Entre la guerra o la paz optará por la segunda dada la notoria pérdida de popularidad que la aflige.
Entre la guerra o la paz optará por la segunda dada la notoria pérdida de popularidad que la aflige.
Maria Alejandra Campos

Los políticos fujimoristas del último quinquenio son un caso raro. En lugar de tratar de alcanzar el poder o mantenerse en él, parecen empeñados en destruir el poco capital político que les queda. No siempre fue así. En el período posterior a perder la elección presidencial del 2011, tuvo una lectura correcta del panorama. No logró ganar, porque su núcleo duro era muy pequeño frente al antifujimorismo: tan solo contaba con el apoyo consistente de alrededor de 20% de la población. Ante ello optó por asumir un perfil bajo y realizar trabajo con las bases en el interior del país. Su bancada de 37 congresistas fue opositora al gobierno, pero no tenía los votos para ser considerada obstruccionista. El resultado fueron 10 puntos más de intención de voto en el año previo a las elecciones del 2016. No le sirvió para ganar, pero sí para consolidar al fujimorismo como la principal fuerza política del país y para lograr la mayoría absoluta en el Congreso.

En cambio, hoy su necedad de continuar con una política de confrontación carece de sentido. No solo lo demuestra el 81% que desaprueba la labor de la bancada de en el Congreso, sino que es literalmente lo que responde la opinión pública cuando se le pregunta qué debería hacer el partido en este 2019: 76% pide que asuma un rol dialogante y conciliador con el gobierno. El porcentaje es aun mayor entre aquellos que aprueban a la bancada (86%) y entre los que simpatizan con Keiko Fujimori (92%); es decir, los pocos fujimoristas que quedan piden un nuevo fujimorismo.

Sin embargo, a estas alturas un fujimorismo dialogante parece un oxímoron.
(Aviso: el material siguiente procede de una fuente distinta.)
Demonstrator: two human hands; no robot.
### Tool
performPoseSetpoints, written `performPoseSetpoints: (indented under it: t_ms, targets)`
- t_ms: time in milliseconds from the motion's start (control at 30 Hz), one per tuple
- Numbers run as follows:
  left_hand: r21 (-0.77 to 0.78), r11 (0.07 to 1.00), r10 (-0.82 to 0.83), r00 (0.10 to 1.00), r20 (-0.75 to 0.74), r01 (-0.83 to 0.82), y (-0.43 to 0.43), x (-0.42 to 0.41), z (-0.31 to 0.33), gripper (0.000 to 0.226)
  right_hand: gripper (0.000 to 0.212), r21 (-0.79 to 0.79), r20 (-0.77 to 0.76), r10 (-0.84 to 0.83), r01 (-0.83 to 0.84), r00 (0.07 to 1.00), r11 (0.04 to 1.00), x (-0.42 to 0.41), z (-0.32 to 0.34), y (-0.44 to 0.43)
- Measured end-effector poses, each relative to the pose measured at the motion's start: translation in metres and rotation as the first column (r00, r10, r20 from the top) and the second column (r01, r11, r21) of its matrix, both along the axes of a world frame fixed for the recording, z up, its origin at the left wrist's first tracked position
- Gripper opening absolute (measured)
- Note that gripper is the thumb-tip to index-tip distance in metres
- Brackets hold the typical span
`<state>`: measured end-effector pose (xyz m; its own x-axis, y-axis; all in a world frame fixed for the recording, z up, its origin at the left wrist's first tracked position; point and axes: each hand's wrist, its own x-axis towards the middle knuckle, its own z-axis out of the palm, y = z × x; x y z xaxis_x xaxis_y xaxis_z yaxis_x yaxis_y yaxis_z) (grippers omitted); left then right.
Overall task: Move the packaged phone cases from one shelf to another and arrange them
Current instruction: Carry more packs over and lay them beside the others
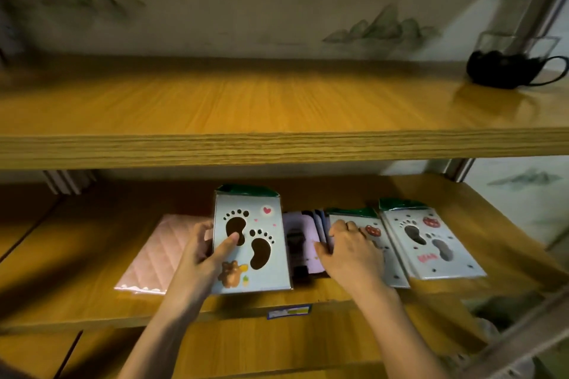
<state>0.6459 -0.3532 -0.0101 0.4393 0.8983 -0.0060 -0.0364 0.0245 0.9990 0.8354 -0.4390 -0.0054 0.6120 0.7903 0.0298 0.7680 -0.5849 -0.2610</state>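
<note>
You face a wooden shelf unit: the upper shelf (246, 108) runs bare across the view, except for a black glass teacup (505, 66) standing at its far right end. Below it, the lower shelf (77, 301) carries the packaged phone cases in a loose row. At the left lies a pink quilted case (147, 258), flat on the wood. Your left hand (203, 255) grips the footprint case (252, 240) by its left edge, thumb pressed on the front and fingers curled behind, and holds it tilted up off the shelf. Just right of it sits a stack of lilac cases (303, 237), fanned and overlapping. Your right hand (351, 251) rests palm down on that stack's right side, fingers bent and loosely spread; you cannot tell whether it has pinched a pack. Under its far side lies a second footprint pack (385, 252), and a third footprint pack (431, 243) lies flat beside it at the right end. A small label (289, 311) is stuck to the lower shelf's front edge.
</note>
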Motion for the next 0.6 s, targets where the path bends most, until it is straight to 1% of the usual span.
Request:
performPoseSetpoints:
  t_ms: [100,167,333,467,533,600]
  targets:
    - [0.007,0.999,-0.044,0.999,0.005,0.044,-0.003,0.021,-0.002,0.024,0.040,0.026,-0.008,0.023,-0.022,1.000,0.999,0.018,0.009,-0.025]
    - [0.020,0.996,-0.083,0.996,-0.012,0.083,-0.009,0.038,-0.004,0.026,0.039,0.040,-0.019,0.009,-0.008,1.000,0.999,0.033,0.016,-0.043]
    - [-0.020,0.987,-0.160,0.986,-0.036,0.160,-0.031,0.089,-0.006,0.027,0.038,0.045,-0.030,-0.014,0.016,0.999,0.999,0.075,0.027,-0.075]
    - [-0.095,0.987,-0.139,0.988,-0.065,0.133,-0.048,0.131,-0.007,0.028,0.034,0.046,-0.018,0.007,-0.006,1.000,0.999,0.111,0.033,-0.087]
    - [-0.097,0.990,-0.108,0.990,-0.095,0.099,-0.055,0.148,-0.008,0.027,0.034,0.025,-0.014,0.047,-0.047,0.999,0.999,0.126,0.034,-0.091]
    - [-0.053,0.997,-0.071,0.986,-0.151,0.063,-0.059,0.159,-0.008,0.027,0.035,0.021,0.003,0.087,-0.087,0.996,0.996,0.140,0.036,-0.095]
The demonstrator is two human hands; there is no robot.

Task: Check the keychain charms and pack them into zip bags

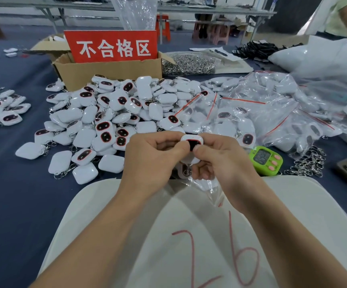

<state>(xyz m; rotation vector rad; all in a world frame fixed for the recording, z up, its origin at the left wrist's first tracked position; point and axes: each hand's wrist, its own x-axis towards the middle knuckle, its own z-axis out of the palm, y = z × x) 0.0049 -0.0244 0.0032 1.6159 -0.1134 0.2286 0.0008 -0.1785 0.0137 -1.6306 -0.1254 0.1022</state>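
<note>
1. Clearly the step in hand is checking: the left hand and the right hand both pinch one white charm between thumbs and fingertips. It is held up near the person at the scene's middle, dark face turned upward, probably so the face can be looked over.
2. The right thumb lies across the dark face, perhaps testing or wiping it. Which one cannot be told.
3. A clear zip bag hangs just below the right hand, seemingly caught under its curled lower fingers and kept ready to take the charm once it passes.
4. The unpacked pile of charms lies just beyond the hands, toward the left, on the blue table, within easy reach for the next pick.
5. Filled bags are heaped to the right, which keeps finished work apart from loose stock.
6. A cardboard box with a red sign stands on the far side of the pile, likely for rejects.
7. A green timer sits just right of the hands, its display facing the person.
</note>
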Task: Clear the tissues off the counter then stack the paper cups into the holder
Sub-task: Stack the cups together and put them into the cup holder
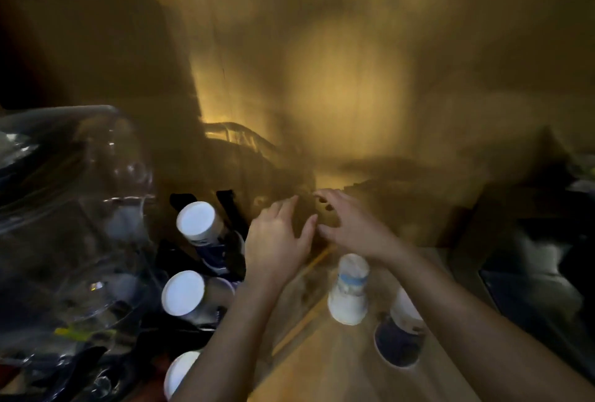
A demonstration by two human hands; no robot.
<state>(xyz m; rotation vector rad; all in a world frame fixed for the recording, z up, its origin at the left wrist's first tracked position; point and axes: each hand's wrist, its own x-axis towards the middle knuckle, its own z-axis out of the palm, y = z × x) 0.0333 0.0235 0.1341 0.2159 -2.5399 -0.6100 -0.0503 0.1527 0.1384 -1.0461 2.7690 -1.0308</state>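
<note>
The view is dim and motion-blurred. My left hand (277, 240) and my right hand (347, 224) are side by side at the back of the wooden counter (322, 363), almost touching the wall, fingers spread. I make out nothing held and no tissue. A white paper cup (349, 289) stands upside down just below my right wrist. A second cup (402, 327), dark blue at its mouth, lies under my right forearm. To the left, a black cup holder (231, 211) carries three cup stacks with white bottoms facing me (196, 221), (183, 292), (178, 372).
A large clear plastic bag (70, 224) fills the left side beside the holder. A yellow-lit wooden wall (338, 95) rises right behind the hands. Dark, blurred objects (531, 256) crowd the right edge of the counter.
</note>
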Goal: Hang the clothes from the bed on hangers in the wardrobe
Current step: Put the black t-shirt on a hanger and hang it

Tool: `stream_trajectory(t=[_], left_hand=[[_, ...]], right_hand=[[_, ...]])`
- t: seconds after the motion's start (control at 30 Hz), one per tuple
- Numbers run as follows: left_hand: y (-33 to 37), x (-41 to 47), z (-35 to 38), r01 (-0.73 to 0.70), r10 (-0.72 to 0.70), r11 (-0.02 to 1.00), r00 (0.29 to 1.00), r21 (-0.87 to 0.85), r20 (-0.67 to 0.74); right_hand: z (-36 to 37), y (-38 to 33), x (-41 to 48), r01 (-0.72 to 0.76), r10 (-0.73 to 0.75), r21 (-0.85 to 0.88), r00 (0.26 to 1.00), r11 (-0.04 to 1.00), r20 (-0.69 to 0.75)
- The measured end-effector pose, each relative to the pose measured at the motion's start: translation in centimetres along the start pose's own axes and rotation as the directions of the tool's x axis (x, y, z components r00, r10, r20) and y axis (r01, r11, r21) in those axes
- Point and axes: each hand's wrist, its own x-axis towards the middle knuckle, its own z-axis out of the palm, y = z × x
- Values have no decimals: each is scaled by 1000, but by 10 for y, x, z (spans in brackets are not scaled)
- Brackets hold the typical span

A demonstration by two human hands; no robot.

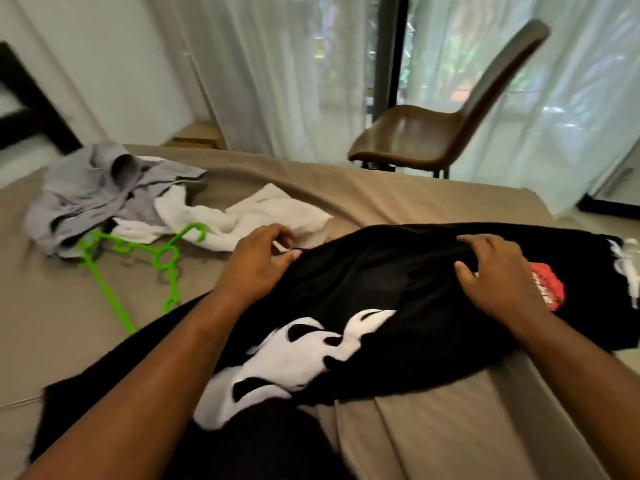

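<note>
A black T-shirt (374, 292) with white and red prints lies spread across the tan bed (433, 202). My left hand (256, 265) pinches the shirt's upper left edge, fingers curled. My right hand (498, 278) grips a bunched fold at the shirt's upper right. A green plastic hanger (162, 258) lies on the bed left of my left hand, apart from it. Further left sits a crumpled grey garment (97, 192), with a white garment (263, 216) beside it, just behind my left hand. No wardrobe is in view.
A brown chair (426, 133) stands beyond the bed's far edge, in front of sheer white curtains (277, 74) and a window. A small wooden bedside unit (197, 136) stands at the back left. A dark frame (31, 109) leans at the far left.
</note>
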Motion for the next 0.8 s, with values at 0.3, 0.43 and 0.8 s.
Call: stream_trajectory(t=[0.3, 0.43, 0.8], left_hand=[[-129, -149, -109, 356, -370, 904, 929, 239, 14], [-156, -169, -119, 300, -335, 932, 927, 204, 170], [-156, -136, -106, 336, -417, 894, 867, 296, 274]], right_hand=[[50, -161, -18, 405, -461, 226, 822, 886, 333], [69, -184, -20, 388, -338, 11, 788, 922, 515], [88, -189, -35, 227, -170, -47, 835, 973, 523]])
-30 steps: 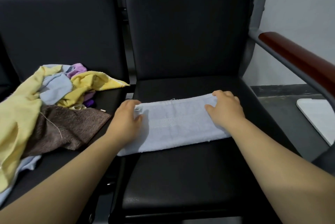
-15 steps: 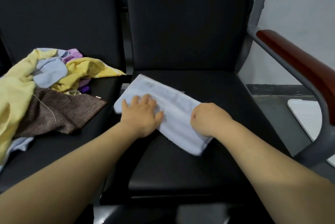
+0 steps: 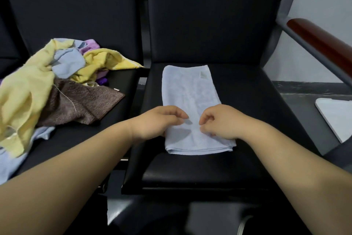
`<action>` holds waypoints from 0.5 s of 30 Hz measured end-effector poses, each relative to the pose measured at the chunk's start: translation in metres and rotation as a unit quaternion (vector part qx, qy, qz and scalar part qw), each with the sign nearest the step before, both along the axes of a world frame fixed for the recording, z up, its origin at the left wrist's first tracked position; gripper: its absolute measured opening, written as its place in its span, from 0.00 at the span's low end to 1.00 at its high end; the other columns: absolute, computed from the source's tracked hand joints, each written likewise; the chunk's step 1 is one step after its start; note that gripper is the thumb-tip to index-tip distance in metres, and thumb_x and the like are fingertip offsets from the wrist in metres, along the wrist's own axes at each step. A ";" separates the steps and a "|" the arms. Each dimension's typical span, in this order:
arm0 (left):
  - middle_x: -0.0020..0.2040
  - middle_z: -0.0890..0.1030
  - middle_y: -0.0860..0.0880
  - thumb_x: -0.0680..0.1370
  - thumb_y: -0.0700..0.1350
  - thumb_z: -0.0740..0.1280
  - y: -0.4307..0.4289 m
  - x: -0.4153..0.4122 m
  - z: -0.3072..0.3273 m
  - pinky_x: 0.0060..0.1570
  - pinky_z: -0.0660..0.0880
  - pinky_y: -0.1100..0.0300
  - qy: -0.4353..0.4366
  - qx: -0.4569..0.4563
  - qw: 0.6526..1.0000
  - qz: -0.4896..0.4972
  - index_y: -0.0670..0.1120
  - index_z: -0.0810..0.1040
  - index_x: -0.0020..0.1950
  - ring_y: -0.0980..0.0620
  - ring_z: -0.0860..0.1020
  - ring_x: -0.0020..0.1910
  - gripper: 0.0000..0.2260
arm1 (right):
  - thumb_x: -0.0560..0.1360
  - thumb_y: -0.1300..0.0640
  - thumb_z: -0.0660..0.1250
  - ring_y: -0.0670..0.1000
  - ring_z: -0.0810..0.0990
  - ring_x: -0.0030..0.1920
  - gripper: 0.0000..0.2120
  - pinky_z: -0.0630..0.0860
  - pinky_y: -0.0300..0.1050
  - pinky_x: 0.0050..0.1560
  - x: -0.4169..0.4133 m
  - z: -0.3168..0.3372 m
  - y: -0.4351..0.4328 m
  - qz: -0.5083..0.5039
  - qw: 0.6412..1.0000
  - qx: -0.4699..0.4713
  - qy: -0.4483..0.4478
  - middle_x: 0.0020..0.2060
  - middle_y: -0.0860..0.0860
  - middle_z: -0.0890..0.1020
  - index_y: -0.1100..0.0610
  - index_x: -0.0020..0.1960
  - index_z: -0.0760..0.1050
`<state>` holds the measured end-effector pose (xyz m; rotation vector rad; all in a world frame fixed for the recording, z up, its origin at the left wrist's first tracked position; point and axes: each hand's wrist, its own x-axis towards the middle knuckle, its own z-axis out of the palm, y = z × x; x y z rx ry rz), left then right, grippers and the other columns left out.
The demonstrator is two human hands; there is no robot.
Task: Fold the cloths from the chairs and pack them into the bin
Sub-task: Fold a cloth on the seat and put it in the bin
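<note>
On seat (image 3: pixel 247 101), blue cloth (image 3: pixel 190 90); left hand (image 3: pixel 158 121), right hand (image 3: pixel 222 122) over near edge.

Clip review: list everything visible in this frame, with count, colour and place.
folded towel: one, light blue, lengthwise on the right seat
cloth pile: several, yellow, light blue and purple, on the left seat
brown towel: one, brown, front of that pile
chairs: two, black, side by side
armrest: one, reddish-brown on grey frame, far right
flat white object: one, white, low at right, partly cut off
left hand: fingers curled, at the towel's near left edge; grip unclear
right hand: fingers curled, on the towel's near right; grip unclear
</note>
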<state>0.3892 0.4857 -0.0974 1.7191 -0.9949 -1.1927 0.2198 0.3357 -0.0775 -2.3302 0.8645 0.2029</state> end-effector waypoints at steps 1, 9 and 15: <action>0.54 0.83 0.49 0.68 0.50 0.71 0.006 -0.002 0.004 0.54 0.76 0.55 0.042 0.018 0.999 -0.029 0.50 0.84 0.55 0.52 0.80 0.52 0.16 | 0.74 0.54 0.74 0.45 0.83 0.47 0.06 0.80 0.43 0.53 -0.001 0.000 -0.001 -0.002 1.000 0.006 0.001 0.42 0.43 0.84 0.48 0.51 0.82; 0.50 0.83 0.38 0.68 0.25 0.70 0.022 0.004 0.016 0.50 0.80 0.59 0.081 -0.060 0.993 -0.057 0.39 0.82 0.55 0.48 0.81 0.47 0.18 | 0.81 0.46 0.66 0.50 0.85 0.48 0.12 0.82 0.48 0.58 -0.004 0.000 0.000 -0.042 0.992 0.115 -0.010 0.47 0.49 0.86 0.53 0.54 0.83; 0.37 0.84 0.46 0.80 0.36 0.69 0.019 -0.006 0.024 0.38 0.78 0.60 -0.071 -0.100 0.989 0.087 0.42 0.78 0.46 0.53 0.81 0.34 0.03 | 0.75 0.34 0.69 0.47 0.73 0.39 0.21 0.71 0.45 0.45 -0.007 0.011 0.015 0.001 0.995 0.100 0.030 0.37 0.48 0.75 0.53 0.42 0.75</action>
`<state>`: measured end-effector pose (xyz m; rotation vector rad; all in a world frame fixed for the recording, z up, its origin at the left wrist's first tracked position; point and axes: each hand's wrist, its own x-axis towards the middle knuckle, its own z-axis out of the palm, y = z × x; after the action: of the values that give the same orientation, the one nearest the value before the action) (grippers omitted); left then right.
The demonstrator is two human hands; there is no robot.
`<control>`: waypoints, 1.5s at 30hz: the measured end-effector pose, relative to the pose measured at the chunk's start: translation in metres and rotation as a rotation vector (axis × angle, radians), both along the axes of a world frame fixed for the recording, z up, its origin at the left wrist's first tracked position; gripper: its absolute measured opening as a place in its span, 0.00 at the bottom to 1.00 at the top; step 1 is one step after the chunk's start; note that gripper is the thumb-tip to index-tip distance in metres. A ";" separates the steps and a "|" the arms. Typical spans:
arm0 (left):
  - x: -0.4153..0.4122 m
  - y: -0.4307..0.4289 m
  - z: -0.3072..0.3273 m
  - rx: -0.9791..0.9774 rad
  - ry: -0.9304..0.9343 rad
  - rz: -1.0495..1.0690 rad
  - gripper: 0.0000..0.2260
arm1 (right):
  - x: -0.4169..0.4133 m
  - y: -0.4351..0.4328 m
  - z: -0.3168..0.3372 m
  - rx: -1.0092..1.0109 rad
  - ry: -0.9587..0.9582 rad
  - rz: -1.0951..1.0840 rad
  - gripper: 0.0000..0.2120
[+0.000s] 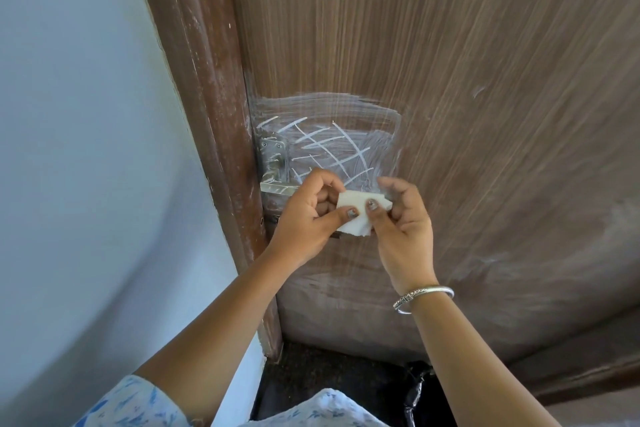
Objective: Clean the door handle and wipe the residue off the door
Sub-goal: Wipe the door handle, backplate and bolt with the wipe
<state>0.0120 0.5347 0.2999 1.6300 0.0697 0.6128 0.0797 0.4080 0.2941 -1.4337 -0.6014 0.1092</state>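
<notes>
A brown wood-grain door (450, 62) fills the view. White crossed streaks and smeared residue (329, 139) cover it just right of the silver door handle (275, 163), whose lever is partly hidden behind my left hand. Both hands pinch a small folded white cloth (360, 215) in front of the door, below the streaks. My left hand (308, 218) grips its left edge with thumb and curled fingers. My right hand (401, 222) holds its right edge, thumb on top. A silver bangle sits on my right wrist.
The dark brown door frame (207, 114) runs down the left of the door, with a pale blue wall (86, 149) beyond it. More faint white smears (519, 270) spread over the lower door. A dark floor (329, 378) and a crumpled black plastic bag (415, 392) lie below.
</notes>
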 end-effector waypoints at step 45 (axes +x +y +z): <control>-0.023 0.087 -0.031 0.190 -0.010 0.604 0.13 | 0.019 0.167 0.035 -0.563 -1.305 -0.281 0.11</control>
<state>-0.0111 0.6215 0.2686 1.7926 0.5234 1.1131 0.0984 0.5749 0.3286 -2.0335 -1.4785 -1.0298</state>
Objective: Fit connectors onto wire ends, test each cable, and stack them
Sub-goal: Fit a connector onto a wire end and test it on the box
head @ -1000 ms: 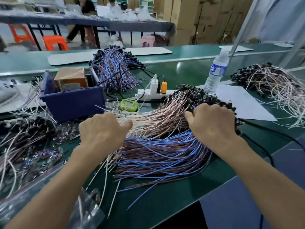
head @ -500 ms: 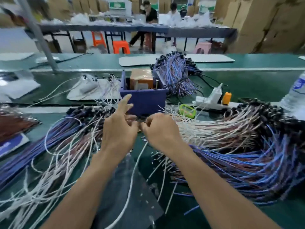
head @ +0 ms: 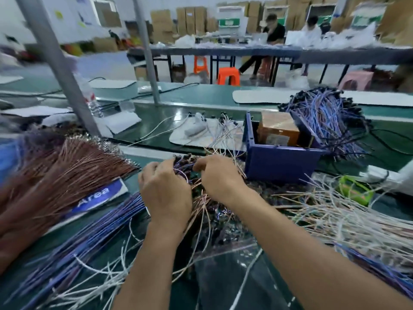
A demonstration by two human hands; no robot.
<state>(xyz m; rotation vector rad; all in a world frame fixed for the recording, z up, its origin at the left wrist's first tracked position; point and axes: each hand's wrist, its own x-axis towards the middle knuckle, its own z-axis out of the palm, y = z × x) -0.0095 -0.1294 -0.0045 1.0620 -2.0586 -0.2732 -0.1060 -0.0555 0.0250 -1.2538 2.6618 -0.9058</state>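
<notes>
My left hand point(head: 166, 193) and my right hand point(head: 220, 179) meet over a tangle of purple and brown wires with black connectors point(head: 184, 163) on the green bench. Fingers of both hands curl into the wires; the fingertips are hidden among them. A fan of brown wires point(head: 55, 166) lies to the left. Purple wires point(head: 89, 233) run diagonally at the lower left. White and pinkish wires point(head: 335, 218) spread to the right. A finished bundle of blue wires with black connectors point(head: 324, 117) lies behind the blue bin.
A blue plastic bin point(head: 279, 162) with a brown box point(head: 278, 128) stands just right of my hands. A green tape measure point(head: 355, 191) lies at the right. A clear plastic bag point(head: 223, 265) lies under my forearms. Grey posts point(head: 58, 63) rise at the left. People sit at a far table.
The view has swung left. My hands have moved from the right-hand wire pile to the tangle beside the blue bin, and my left index finger, raised earlier, now curls into the wires.
</notes>
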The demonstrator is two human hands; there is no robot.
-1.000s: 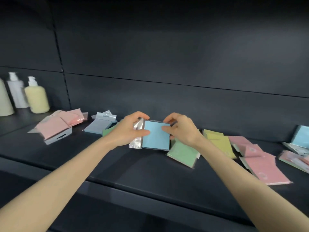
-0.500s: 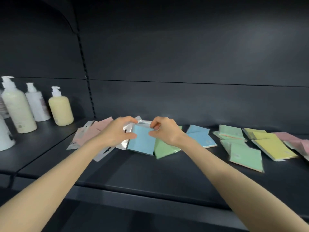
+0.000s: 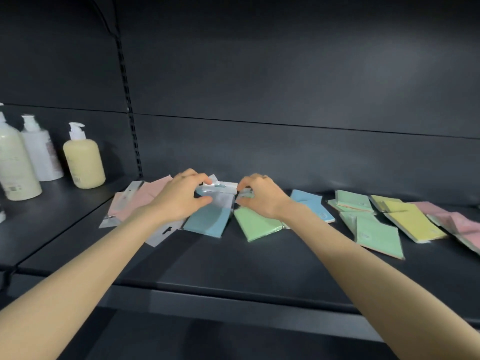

Fuerza Popular es incapaz de dejar la bilis de lado en aras de su supervivencia política. Más allá del Caso Lava Jato, en el que tienen un evidente conflicto de interés, se empeñan en demorar la ley orgánica de la Junta Nacional de Justicia o la aprobación de los proyectos que forman parte de la reforma del sistema de justicia.

Es por ello que la única alternativa para los que buscan la supervivencia política ha sido separarse de la bancada. Daniel Salaverry es un excelente ejemplo de cómo haber pertenecido a Fuerza Popular es un estigma que puede ser superado con un poco de sentido común. El presidente del Congreso, que empezó con una de las aprobaciones más bajas del siglo y fue una figura fulgurante del fujimorismo más agresivo, ha multiplicado su aprobación inicial, que no ha dejado de subir desde que rompió palitos con su bancada. Su estrategia ha consistido en apoyar las iniciativas del Ejecutivo que tenían eco en la ciudadanía y en tener una actitud más abierta con el resto de bancadas.

A menos que logren ponerle algún candado a la formación de nuevas agrupaciones en el Congreso, parece inevitable que la bancada naranja continúe desarmándose en lo que queda del gobierno. La irracionalidad de su manejo parlamentario colisiona con el instinto de supervivencia política de muchos de sus miembros. Sin reelección y con el ínfimo respaldo popular con el que cuenta Keiko Fujimori, el partido tiene muy poco que ofrecer a sus congresistas.